Guttation takes place only when water is being rapidly absorbed by the roots, such as after a heavy rainfall, and when transpiration slows down, as on cool, humid nights. When these conditions occur together, droplets of water can be seen on the leaf early in the morning before they evaporate in the heat of the day. Unlike dew, which condenses on leaves from water vapor in the air and covers the entire leaf surface, guttation droplets form only on the edges and tips of leaves. Generally, the droplets are noticeable only on the leaves of strawberries and a few other kinds of plants.

D Mesophyll

The mesophyll, sandwiched between the upper and lower epidermis, consists of many thin-walled cells that are usually arranged in two layers. The palisade layer is next to the upper epidermis. It consists of cylindrical cells that are packed closely together. Next to the palisade layer and making up most of the thickness of the leaf blade is the spongy layer. The spongy layer consists of roundish cells that are packed loosely together and have numerous air spaces between them. In most plants the spongy layer extends down to the lower epidermis. However, in certain grasses, irises, and other plants whose leaves grow straight up and down, the spongy layer is wedged between two palisade layers of mesophyll. Like the guard cells, all the cells of the mesophyll contain chloroplasts.

E Veins

Running through the middle of the mesophyll and branching out to all of its cells are veins. The veins extend into the petiole and connect with other veins in the stem of the plant. A major function of the veins is to help support the leaf blade. Each type of plant has a characteristic pattern of veins forming lines and ridges in the blade.

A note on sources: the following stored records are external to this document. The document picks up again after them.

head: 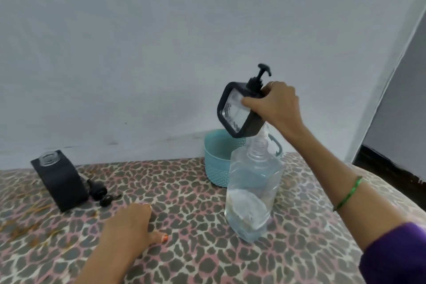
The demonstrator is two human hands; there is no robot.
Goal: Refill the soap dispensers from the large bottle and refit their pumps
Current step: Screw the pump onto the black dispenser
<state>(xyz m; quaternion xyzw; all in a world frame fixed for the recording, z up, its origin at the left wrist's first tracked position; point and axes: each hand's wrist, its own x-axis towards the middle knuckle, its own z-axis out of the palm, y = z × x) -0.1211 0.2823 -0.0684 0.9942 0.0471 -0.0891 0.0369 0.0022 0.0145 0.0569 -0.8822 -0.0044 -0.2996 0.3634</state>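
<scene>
My right hand grips a square black-framed soap dispenser by its shoulder, lifted and tilted above the teal basket, its black pump fitted on top. Below it stands the large clear bottle, uncapped, with clear liquid in its lower part. A second black dispenser stands at the left with an open neck, and its loose black pump lies beside it on the cloth. My left hand rests palm down on the cloth, holding nothing.
A teal plastic basket stands against the wall behind the large bottle. The surface is covered by a leopard-print cloth, with dry straw-like bits at the left. A dark gap lies beyond the right edge.
</scene>
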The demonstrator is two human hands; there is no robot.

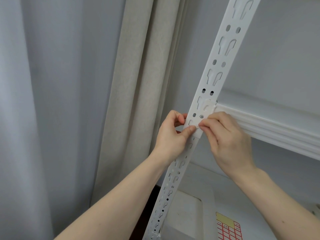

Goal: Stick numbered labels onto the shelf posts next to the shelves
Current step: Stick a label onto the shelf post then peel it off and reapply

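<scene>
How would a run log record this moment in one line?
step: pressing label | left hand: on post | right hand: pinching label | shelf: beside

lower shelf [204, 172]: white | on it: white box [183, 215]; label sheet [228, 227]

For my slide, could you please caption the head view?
Both hands, left and right, press a label onto the white shelf post beside a shelf.

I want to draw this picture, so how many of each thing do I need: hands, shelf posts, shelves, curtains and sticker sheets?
Hands: 2, the left hand and the right hand
Shelf posts: 1
Shelves: 2, upper shelf and lower shelf
Curtains: 1
Sticker sheets: 1
Total: 7
</scene>
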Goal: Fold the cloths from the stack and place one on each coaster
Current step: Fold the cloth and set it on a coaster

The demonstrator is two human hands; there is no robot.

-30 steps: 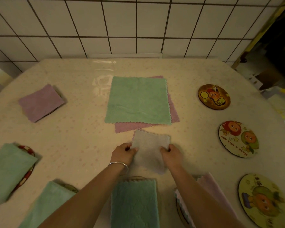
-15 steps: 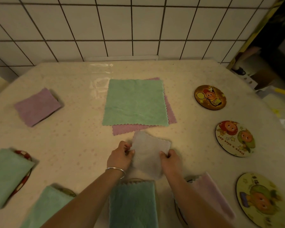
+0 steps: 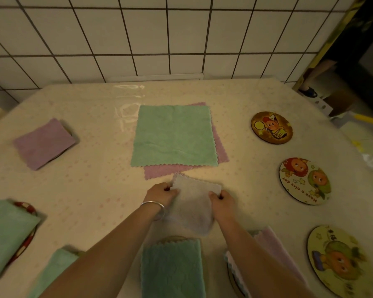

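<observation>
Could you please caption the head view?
Both hands fold a white cloth below the stack; three coasters bare.

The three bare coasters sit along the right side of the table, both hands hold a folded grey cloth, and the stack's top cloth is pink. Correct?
Not quite. The head view shows the top cloth of the stack is green; a pink one lies under it. The rest holds: three bare coasters on the right, left hand and right hand holding the grey cloth.
</observation>
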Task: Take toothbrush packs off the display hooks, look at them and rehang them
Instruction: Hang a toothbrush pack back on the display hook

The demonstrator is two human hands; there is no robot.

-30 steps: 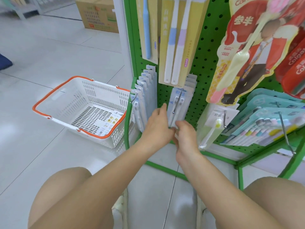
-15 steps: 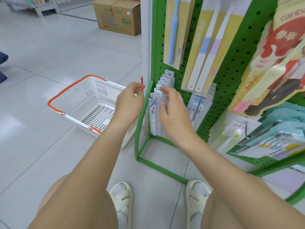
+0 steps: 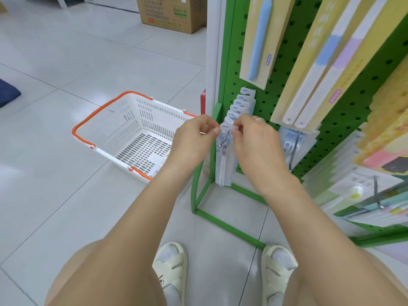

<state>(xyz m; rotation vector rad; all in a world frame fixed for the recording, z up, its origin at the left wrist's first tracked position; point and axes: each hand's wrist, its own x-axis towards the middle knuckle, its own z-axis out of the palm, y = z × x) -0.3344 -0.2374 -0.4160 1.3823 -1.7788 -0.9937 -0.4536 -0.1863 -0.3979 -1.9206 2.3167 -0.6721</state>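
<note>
Half a second ago the hands were only reaching toward the leftmost hook; now both pinch the top tab of the front toothbrush pack (image 3: pixel 223 155) on it. The left hand (image 3: pixel 194 138) nips the tab's left corner, the right hand (image 3: pixel 256 140) its right corner, a ring on one finger. A second ago they were working at the neighbouring hook's packs (image 3: pixel 292 140), so this looks like the start of a fresh cycle: lifting this pack off the wire hook (image 3: pixel 224 139), whose tip shows just below the tab. Whether the tab's hole has cleared the hook I cannot tell.

Counted: about seven small packs in the row behind the held one (image 3: pixel 240 102), though the overlap makes that rough; two hands; one white shopping basket (image 3: pixel 132 129) with orange handles on the floor, just left of the green pegboard stand (image 3: pixel 276 102); one cardboard box (image 3: pixel 170 12) farther back.
</note>
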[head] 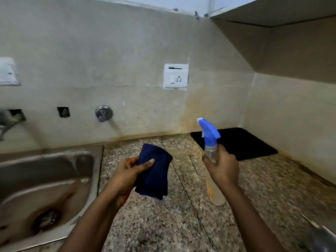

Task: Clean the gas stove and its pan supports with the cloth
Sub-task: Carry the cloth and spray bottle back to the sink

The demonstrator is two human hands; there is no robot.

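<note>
1. One dark blue cloth (pixel 154 171), folded, gripped by left hand (pixel 127 176) above granite counter (pixel 163 224).
2. One spray bottle (pixel 211 142) clutched in right hand (pixel 222 167).
3. One steel sink (pixel 45 188) at left.
4. One black mat (pixel 243 140) in corner.

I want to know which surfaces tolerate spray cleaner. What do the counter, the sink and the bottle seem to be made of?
Counter: looks like polished granite, speckled brown-grey grain with dark seams.
Sink: apparently stainless steel, a dull silvery sheen with brownish stains near the drain.
Spray bottle: seems clear plastic with a blue plastic trigger head, held in the right hand.
</note>
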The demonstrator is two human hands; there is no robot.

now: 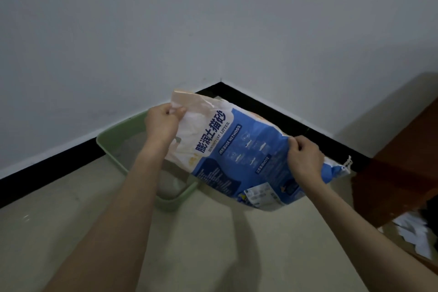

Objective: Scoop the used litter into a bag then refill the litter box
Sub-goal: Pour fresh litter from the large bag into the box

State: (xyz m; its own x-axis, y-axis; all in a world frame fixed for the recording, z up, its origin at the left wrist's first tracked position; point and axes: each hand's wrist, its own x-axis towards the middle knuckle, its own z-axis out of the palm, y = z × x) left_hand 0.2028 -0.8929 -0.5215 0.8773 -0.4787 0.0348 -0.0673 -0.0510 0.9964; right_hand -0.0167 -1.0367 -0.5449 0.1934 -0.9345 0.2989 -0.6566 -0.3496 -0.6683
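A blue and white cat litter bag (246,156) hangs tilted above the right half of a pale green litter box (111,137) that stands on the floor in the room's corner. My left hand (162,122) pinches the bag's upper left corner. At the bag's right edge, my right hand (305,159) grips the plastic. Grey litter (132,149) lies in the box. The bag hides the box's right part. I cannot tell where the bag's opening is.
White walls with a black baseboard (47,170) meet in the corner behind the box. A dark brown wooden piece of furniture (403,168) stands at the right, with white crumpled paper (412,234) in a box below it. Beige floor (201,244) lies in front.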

The veins of a leaf are made up of two specialized tissues, xylem and phloem. Xylem usually forms the upper half of the vein. It consists of tubular open-ended cells that are arranged end to end. The walls of the cells are thick and rigid. Xylem conducts water and dissolved minerals to the leaf blade from the rest of the plant.

Phloem lies on the underside of the vein. It is made up of thin-walled tubular cells with tiny openings at their ends, somewhat like a sieve. These cells are also arranged end to end. Phloem carries food manufactured in the blade to the rest of the plant.